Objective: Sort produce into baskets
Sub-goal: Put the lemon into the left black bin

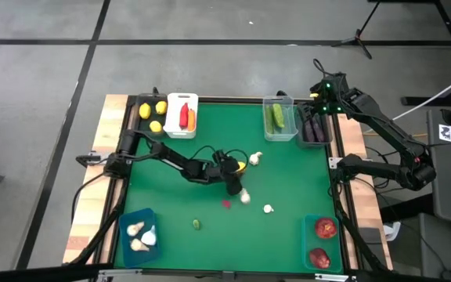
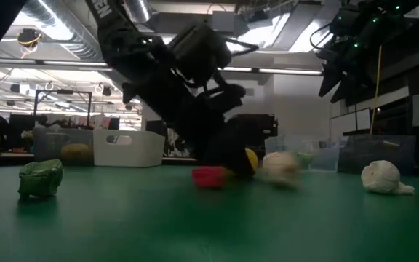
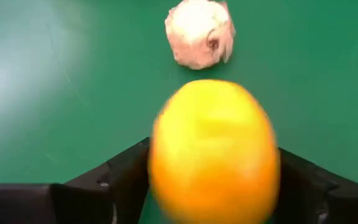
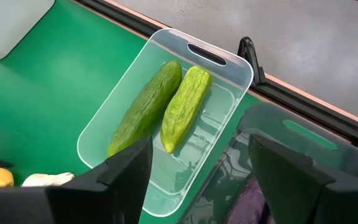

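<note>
My left gripper (image 1: 239, 167) reaches to the middle of the green table and is shut on a yellow lemon (image 3: 213, 143), which also shows low behind the dark fingers in the low view (image 2: 251, 160). A white garlic bulb (image 3: 199, 32) lies on the mat just beyond the lemon. My right gripper (image 4: 197, 180) hangs open and holding nothing over the clear basket (image 4: 229, 59), where two green cucumbers (image 4: 166, 106) lie on the basket's floor. My left gripper has the lemon between its two fingers, one finger (image 3: 129, 174) on each side of it (image 3: 160, 168). The fingers come slanting down from the table's left. The lemon sits low at the mat; whether it rests on it I cannot tell.
Loose on the mat are two more garlic bulbs (image 1: 245, 197) (image 1: 268, 208), a red piece (image 1: 227, 204) and a small green piece (image 1: 196, 224). Baskets line the edges: lemons (image 1: 151, 116), white with chili and carrot (image 1: 182, 115), eggplants (image 1: 313, 125), teal with garlic (image 1: 138, 231), teal with red fruits (image 1: 322, 241).
</note>
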`<action>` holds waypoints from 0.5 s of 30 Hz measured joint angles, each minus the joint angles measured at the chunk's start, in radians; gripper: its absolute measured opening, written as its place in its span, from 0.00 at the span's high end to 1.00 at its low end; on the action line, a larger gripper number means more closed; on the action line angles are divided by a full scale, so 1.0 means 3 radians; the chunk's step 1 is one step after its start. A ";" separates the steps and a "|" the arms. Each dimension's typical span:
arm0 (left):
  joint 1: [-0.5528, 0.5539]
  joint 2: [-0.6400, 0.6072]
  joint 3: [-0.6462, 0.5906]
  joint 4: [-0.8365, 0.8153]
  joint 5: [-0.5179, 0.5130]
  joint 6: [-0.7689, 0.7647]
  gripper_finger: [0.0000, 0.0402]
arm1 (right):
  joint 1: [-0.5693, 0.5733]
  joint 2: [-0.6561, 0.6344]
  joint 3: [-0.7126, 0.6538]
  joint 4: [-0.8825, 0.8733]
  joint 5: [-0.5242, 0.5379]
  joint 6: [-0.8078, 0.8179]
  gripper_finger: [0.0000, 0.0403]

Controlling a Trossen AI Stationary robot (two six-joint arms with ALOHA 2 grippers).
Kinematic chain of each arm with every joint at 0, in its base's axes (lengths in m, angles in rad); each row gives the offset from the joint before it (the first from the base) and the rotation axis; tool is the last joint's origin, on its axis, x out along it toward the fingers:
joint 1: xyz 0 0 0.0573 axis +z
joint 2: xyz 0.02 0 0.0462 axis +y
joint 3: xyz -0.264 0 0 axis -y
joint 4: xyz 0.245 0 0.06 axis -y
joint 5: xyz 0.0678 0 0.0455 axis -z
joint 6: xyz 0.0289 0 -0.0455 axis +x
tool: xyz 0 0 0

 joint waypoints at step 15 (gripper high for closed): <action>0.0008 -0.0222 0.0244 -0.0092 -0.0027 0.0081 0.55 | 0.0001 0.0000 0.0000 -0.0032 0.0000 -0.0001 0.34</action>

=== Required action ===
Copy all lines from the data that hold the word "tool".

=== Output for this task ===
Kinematic chain of each arm with every joint at 0, in its base's axes (lengths in m, angles in rad); each row gives the offset from the joint before it (the first from the base) and the rotation axis; tool is the last joint's origin, on its axis, x out along it toward the fingers:
tool: xyz 0 0 0

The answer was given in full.